Смеркалось. Тишина становилась особенной, особенно нежен становился воздух, и шелест листьев стал звонче, и ветер с новой силой задул в спину. Позади качал кронами лес, шелестел и стонал. Между стеблей будто пробегали призраки, проскальзывали летучие мыши, и тени сов едва ли были видны в темном небе, в небе по-осеннему сером, потерявшем свой прозрачно-черный шелковый цвет, свою летнюю теплую глубину и необъятность космоса, чистого и открытого, такого далекого и вместе с тем невероятно близкого, огромного, но существующего в каждой пылинке и зависящего от каждой слезы. Вселенная будто бы уменьшилась в одно мгновение, но вместе с тем расширились просторы Земли, и необъятной свободой наполнилась душа Торвальда, и странно и восторженно подскочило его сердце. Он остановился посреди поля и закинул кверху голову, подставив лицо ветрам, и долго смотрел в небо, раскинув руки в стороны и вдыхая глубоко и жадно воздух, напоенный сухим ароматом стеблей и влажностью вод, и несущейся откуда-то пыли, и нежно веющей из лесу терпкой прохладой. Чувство удовлетворение, покоя, блаженства... Тонкая грань эфирного счастья, пойманная в сети печали... Ему не хватало этого вдоха, этого простора, этого одиночества, этой волшебной отрады; легким стало тесно в груди от частого глубокого дыхания, но сердце, напротив, облегчилось, и будто бы вынесло холодным воздухом все из него ненужное и утомляющее, кроме извечных жизненных идей.
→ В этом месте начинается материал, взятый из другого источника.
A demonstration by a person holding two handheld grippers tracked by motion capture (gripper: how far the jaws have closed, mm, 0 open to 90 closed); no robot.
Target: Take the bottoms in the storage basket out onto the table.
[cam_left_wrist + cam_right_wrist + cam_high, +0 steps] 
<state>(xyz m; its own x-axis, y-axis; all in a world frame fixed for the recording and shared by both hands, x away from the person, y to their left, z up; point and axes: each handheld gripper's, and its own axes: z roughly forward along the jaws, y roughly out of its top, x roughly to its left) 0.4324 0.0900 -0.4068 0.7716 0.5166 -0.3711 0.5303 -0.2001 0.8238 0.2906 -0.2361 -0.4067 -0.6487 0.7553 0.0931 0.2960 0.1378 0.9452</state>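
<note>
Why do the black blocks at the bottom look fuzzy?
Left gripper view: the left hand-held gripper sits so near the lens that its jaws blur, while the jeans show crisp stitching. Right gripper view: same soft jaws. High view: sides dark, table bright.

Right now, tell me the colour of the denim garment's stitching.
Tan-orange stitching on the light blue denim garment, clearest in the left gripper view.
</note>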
Идти в дом к людям было уже поздно. Заметно похолодало. Запахло морозом, и будто бы земля оледенела. Торвальд двинулся дальше. Он знал, что стоит ему перейти поле и он увидит  дорогу, ведущую прямиком к трактиру, в котором он сможет заночевать. Путь предстоял недолгий, гораздо больше времени ушло бы у него на возвращение домой. Он подтянул сумку и двинулся дальше.